### The task
The data below has to be returned exactly, down to the last character.

### Dataset extract
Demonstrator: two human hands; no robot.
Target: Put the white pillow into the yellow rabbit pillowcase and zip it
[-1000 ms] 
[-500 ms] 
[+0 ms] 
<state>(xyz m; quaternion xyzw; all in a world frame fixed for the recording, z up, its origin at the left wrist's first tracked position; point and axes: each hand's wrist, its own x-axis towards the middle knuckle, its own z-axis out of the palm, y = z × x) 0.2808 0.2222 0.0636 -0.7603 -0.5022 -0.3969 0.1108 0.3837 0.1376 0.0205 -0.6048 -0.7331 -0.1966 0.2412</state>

### Answer to this exercise
Demonstrator: two human hands; no robot.
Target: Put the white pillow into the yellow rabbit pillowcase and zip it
[-1000 ms] 
[-500 ms] 
[+0 ms] 
<state>(xyz m; quaternion xyzw; all in a world frame fixed for the recording, z up, its origin at the left wrist's first tracked position; point and axes: each hand's wrist, its own x-axis towards the middle knuckle, its own z-axis out of the palm, y = z × x) 0.2808 0.2222 0.0636 -0.7603 -0.5022 -0.3969 0.1108 0.3837 0.1376 0.0205 -0.6048 -0.7331 -0.1966 0.2412</state>

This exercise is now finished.